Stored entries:
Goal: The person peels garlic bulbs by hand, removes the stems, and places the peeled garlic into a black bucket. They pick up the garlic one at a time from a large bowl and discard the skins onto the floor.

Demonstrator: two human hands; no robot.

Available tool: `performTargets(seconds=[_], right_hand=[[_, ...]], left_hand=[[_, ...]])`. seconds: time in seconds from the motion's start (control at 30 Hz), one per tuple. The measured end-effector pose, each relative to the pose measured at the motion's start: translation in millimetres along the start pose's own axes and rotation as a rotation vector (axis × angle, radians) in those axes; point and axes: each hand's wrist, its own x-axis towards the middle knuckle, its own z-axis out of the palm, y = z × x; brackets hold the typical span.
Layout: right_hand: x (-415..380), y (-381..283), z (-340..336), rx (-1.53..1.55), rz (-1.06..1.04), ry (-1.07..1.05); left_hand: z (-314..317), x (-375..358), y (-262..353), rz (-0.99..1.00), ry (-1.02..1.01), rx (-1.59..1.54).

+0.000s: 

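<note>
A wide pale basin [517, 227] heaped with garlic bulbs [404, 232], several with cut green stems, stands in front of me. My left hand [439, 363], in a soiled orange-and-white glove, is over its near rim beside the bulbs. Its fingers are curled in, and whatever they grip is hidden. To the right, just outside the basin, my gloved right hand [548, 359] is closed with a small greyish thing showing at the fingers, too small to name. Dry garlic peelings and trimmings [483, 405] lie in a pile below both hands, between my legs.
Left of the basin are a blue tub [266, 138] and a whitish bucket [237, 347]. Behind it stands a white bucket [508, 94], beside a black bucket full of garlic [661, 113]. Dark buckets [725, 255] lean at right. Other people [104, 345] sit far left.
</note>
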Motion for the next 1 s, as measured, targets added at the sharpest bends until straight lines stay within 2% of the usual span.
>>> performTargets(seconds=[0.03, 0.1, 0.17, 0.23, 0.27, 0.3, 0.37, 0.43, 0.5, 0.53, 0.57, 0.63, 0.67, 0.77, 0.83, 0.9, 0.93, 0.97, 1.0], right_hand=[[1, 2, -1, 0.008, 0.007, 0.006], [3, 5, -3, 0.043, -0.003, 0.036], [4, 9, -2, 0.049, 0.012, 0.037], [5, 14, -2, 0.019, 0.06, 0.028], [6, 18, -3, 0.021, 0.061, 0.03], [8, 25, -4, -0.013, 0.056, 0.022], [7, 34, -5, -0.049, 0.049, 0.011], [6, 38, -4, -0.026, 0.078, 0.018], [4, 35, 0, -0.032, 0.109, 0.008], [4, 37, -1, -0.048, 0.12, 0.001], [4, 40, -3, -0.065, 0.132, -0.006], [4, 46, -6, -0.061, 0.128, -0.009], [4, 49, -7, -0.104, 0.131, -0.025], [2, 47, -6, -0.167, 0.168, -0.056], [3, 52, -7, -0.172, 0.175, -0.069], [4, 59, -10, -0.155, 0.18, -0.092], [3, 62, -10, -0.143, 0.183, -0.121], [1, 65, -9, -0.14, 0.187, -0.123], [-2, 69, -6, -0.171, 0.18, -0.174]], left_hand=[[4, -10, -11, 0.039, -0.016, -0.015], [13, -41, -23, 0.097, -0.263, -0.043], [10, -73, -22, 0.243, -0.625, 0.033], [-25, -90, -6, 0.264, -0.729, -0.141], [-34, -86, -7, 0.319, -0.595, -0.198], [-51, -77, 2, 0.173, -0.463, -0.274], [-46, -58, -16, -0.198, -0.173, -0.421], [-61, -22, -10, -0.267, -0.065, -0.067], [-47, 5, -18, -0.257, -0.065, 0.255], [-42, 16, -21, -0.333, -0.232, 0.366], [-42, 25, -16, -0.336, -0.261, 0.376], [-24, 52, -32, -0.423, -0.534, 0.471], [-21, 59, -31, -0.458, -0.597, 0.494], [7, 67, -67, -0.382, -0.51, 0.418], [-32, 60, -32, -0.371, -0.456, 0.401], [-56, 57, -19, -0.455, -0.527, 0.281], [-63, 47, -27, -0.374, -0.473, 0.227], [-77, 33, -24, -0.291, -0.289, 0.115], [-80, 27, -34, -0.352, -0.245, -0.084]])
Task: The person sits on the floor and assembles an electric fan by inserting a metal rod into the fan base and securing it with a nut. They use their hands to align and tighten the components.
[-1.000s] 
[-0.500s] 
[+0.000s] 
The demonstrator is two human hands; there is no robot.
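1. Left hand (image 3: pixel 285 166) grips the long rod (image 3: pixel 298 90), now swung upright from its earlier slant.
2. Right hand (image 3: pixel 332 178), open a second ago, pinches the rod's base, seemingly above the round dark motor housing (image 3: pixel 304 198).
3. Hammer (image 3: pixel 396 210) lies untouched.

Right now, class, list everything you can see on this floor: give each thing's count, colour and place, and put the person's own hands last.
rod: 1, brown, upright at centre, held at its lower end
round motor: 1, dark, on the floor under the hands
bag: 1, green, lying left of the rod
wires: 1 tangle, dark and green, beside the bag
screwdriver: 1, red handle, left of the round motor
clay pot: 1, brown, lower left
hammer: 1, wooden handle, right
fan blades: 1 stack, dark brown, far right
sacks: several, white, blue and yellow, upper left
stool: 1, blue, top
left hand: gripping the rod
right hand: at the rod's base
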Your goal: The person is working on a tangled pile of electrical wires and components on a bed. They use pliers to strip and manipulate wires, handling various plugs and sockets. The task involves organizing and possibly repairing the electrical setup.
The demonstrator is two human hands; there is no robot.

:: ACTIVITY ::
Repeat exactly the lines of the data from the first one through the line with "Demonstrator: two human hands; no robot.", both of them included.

:: ANSWER SPACE ::
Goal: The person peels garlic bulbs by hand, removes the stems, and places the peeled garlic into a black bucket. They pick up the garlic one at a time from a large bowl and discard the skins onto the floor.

Demonstrator: two human hands; no robot.

Fully answered, the exercise is complete.